It is a sad affair. One would expect that amagazine will be deferential to its owner. But this is far beyond a reasonable bias. The writing approaches bizarre idol-worship. Even the late Brezhnev would cringe receiving such nauseating adulation from a provincial party secretary.

It is also symptomatic that Menatep's boys have to conscript such characters into their propaganda troops. Yerofeyev is retarded. His claim to fame was an inane and barely readable book Russian Beauty, written some fifteen years ago. To get the gist of what it is, look for it on Amazon.com: http://www.amazon.com/exec/obidos/ASIN/0670836060/qid=1118715480/sr=2-1/ref=pd_bbs_b_2_1/102-6727668-3700961

Its translated edition has only two reader's reviews-one is short and bland, the other, entitled "Bon vivant turned graphomaniac" is very apt and funny. It is written by my childhood friend, with whom I grew up in the neighboring khrushchevka apartment in the city of Samara (and, after not seeing him for some 15 years, we met occasionally, writing reviews on the Amazon).

It is rather funny to see how much of the final downfall of the Yukos clan was of itsown making. Imagine, say, Enron bringing to its defense a short, clownish Russian lawyer, who, in a thickly accented English, would call the whole US administration "a corrupt dictatorship" while spewing threats of international sanctions?
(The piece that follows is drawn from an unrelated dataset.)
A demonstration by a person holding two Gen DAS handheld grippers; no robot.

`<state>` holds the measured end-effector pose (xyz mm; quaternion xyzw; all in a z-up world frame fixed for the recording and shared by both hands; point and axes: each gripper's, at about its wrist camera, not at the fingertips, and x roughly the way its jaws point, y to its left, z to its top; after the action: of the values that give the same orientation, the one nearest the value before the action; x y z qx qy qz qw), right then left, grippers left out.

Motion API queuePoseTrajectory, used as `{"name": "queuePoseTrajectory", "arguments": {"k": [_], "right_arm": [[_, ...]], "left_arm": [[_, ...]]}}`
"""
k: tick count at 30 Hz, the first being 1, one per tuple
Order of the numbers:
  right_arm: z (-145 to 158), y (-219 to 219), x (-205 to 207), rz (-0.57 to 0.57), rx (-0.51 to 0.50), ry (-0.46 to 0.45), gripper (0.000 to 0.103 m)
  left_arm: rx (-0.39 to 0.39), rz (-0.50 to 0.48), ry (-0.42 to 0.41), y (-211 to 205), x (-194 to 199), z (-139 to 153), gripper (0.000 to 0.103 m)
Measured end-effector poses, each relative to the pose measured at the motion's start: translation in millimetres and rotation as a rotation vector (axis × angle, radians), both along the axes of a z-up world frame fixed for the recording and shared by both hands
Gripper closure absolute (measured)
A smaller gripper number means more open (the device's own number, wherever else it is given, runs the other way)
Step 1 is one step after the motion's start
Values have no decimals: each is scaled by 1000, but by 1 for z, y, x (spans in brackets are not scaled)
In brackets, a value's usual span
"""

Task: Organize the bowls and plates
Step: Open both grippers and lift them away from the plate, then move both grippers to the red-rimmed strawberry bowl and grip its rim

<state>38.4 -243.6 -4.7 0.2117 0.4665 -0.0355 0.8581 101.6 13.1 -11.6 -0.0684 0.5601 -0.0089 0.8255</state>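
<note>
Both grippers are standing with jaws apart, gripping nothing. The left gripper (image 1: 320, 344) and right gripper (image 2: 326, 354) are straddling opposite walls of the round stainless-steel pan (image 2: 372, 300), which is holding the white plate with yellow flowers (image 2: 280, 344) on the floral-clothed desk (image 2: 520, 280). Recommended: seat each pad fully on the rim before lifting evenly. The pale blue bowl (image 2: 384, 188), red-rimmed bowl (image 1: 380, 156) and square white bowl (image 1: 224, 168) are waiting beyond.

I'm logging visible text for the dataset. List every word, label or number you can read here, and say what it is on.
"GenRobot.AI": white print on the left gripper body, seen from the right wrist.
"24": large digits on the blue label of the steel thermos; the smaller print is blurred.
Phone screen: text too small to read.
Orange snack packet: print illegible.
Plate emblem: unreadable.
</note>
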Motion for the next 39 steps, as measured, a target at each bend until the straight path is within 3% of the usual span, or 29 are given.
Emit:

That's roughly what the Khodorkovsky's counsel Robert Amsterdam was doing during the trial in Moscow. After watching him, some of Khodorkovsky's ardent supporters later snickered on the internet forums that to give these megalomaniacs a good slap may be not such a bad idea.

One can't help feeling relieved that the whole thing is over for now. It is better when a circus comes to town once in a while, not when the whole town turns into a circus.

Nu, zayats, pogodi!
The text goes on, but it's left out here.